:: Exercise description ::
Your answer should be the line containing "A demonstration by" and each line after it through the end of the data below, repeated exactly.

:: Data below ::
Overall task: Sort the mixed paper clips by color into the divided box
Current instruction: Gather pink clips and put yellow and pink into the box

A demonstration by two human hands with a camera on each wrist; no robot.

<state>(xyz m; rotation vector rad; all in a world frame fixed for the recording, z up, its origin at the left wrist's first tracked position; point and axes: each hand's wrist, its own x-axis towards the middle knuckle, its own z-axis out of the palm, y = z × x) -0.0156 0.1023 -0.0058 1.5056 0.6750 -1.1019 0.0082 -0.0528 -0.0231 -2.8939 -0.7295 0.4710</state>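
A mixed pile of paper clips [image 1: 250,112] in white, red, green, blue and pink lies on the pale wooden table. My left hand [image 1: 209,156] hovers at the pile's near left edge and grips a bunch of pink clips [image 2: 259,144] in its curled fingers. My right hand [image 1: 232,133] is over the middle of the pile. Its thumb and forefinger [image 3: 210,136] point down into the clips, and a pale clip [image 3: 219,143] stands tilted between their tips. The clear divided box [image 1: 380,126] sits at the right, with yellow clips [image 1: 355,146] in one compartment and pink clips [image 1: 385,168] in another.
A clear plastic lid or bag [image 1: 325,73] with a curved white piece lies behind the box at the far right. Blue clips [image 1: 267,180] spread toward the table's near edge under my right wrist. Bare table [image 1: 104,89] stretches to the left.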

:: Solution ::
A demonstration by two human hands with a camera on each wrist; no robot.

<state>(xyz m; rotation vector rad; all in a world frame fixed for the recording, z up, its origin at the left wrist's first tracked position; point and axes: each hand's wrist, its own x-axis towards the middle knuckle, its own z-axis out of the palm, y = z × x) -0.0156 0.1023 -0.0058 1.5056 0.6750 -1.1019 0.0082 -0.0528 -0.0231 -2.8939 -0.7295 0.4710</state>
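A mixed pile of paper clips [image 1: 250,112] in white, red, green, blue and pink lies on the pale wooden table. My left hand [image 1: 209,156] hovers at the pile's near left edge and grips a bunch of pink clips [image 2: 259,144] in its curled fingers. My right hand [image 1: 232,133] is over the middle of the pile. Its thumb and forefinger [image 3: 210,136] point down into the clips, and a pale clip [image 3: 219,143] stands tilted between their tips. The clear divided box [image 1: 380,126] sits at the right, with yellow clips [image 1: 355,146] in one compartment and pink clips [image 1: 385,168] in another.
A clear plastic lid or bag [image 1: 325,73] with a curved white piece lies behind the box at the far right. Blue clips [image 1: 267,180] spread toward the table's near edge under my right wrist. Bare table [image 1: 104,89] stretches to the left.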

No further output will be produced for this exercise.